CURWOOD: So at what stage is this research and testing related to having solar stations in space, beam this down?

AUTRY: Yeah, well, certainly we have the solar generation capability. We're getting efficiencies in the high 20s out of our panels and the curve on that is getting better, the weight is getting better. We know how to beam the power. We've tested that several times. What we haven't done is done it in space to Earth. So there's a mission right now launched by the Department of Defense on their super secret X-37B spacecraft, which is kind of an unmanned space shuttle that they fly for long duration flights, sometimes more than a year and they launched one of the first in space demonstrations of space solar power. And so that's an exciting first step.

Greg Autry Inside the Boeing CST-100 Starliner capsule. He is director of the Southern California Commercial Spaceflight Initiative at the University of Southern California. (Photo: Courtesy of Greg Autry)

CURWOOD: Now, another opportunity that you've written about Greg is mining in space. what's being proposed for this? And how might that play into the conversation about dealing with climate disruption?

AUTRY: Right, so this plays in two ways. There's first of all, just the fact that obviously mining on Earth is is disruptive to the environment. Often what we do when we make mining, more highly regulated in the United States, it simply gets offshored to other places where it's done in, in methods that are often tragic, cobalt mining and Africa and lithium mining and South America, rare earth elements in China are done in ways that are highly disruptive. So what do you do about that? Well, those resources all exist, frankly, on the moon and in near Earth asteroids that are very accessible. And if you could move those extractive industries off of the earth, you can obviously take a big load off the disruption that we cause here. Additionally, if you want to build space solar panels, the best way to do it is to do it on the moon, and use resources from the moon and actually construct the final assemblies in space so that you're not lifting heavy loads off of the earth, which is expensive using our current chemical rocket technology. So that is the bigger vision, manufacturing and space to provide the energy needs that we need here on the Earth and to remove the load of extractive industries.

Greg Autry in the Vertical Assembly Building (VAB) at the Kennedy Space Center. (Photo: Courtesy of Greg Autry)

CURWOOD: What do critics of space mining say?

AUTRY: Well, there's a couple of different tags. There are people who believe it's not economically viable, and therefore you shouldn't try to do it. But I could give you a long list of historical things that weren't economically viable because there were no economic efficiencies of scale and the technology hadn't been developed and the entrepreneurial spirit that you see with SpaceX's launch hadn't been engaged on that problem. So I think that can be overcome. There are people who would like to leave the space environment alone, even though there's absolutely nothing living on the moon and nobody credible has any reason to believe that there would be, they don't want the moon as an object disturbed.

Greg Autry researches space entrepreneurship and commercial spaceflight. (Photo: Courtesy of Greg Autry)

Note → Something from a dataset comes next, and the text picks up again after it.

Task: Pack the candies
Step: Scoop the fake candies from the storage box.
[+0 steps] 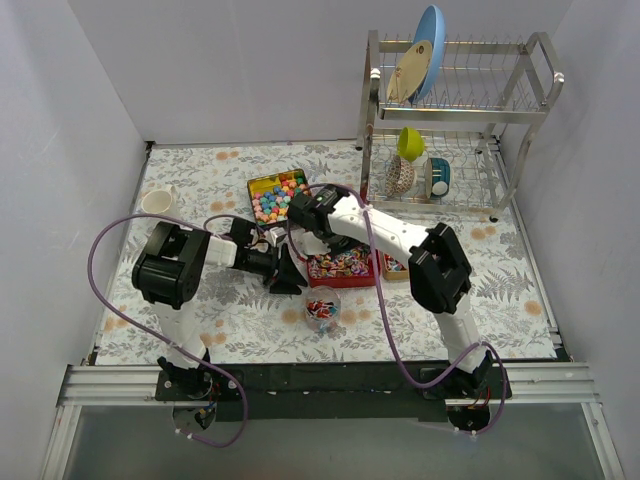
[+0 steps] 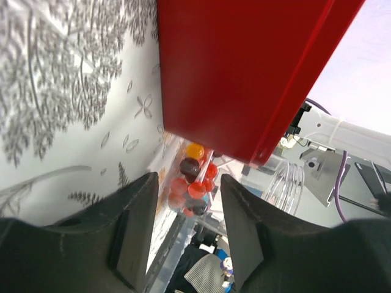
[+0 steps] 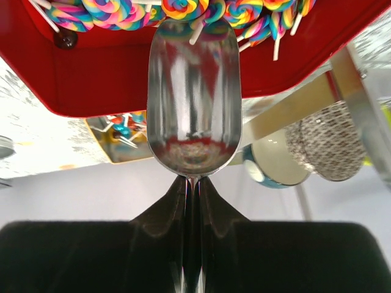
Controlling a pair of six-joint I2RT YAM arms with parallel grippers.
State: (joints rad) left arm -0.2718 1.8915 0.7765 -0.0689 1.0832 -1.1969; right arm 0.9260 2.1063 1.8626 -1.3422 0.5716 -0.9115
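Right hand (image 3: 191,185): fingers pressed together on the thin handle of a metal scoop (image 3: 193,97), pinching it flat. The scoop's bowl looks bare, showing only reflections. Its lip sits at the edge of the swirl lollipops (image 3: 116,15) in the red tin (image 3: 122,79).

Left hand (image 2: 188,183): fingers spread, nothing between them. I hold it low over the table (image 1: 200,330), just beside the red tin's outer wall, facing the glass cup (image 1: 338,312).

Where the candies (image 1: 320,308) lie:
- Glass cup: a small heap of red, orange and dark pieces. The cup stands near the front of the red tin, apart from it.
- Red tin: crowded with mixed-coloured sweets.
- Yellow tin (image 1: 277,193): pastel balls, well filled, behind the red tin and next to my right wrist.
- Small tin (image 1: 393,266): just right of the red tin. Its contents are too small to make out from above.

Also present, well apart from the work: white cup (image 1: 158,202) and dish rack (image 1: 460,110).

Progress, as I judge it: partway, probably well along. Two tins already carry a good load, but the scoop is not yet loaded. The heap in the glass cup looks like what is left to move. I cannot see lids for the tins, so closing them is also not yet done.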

Now, in my opinion, I come from the group of folks that think if you've got a dead rock full of resources, I would rather mine that than you know, tear up a rainforest in Brazil in order to leave the moon pristine. There's also an argument between communalism and private exploitation of space resources. Right? There are some people who believe that we should not allow commercial actors to go exploit resources anywhere in space. They should either either be left alone forever, or they should only be developed in some sort of communal United Nations-led organization. Those of us on the commercial space side believe that the incentive to commercial people and private investors to put money in, along with government leadership and regulation, will allow us to, to develop those resources for the benefit of all humankind. And then if we don't allow the private actors to profit, it will never happen.

CURWOOD: Greg Autry is director of the Southern California commercial spaceflight initiative at the University of Southern California. Greg, thanks so much for taking time with us today.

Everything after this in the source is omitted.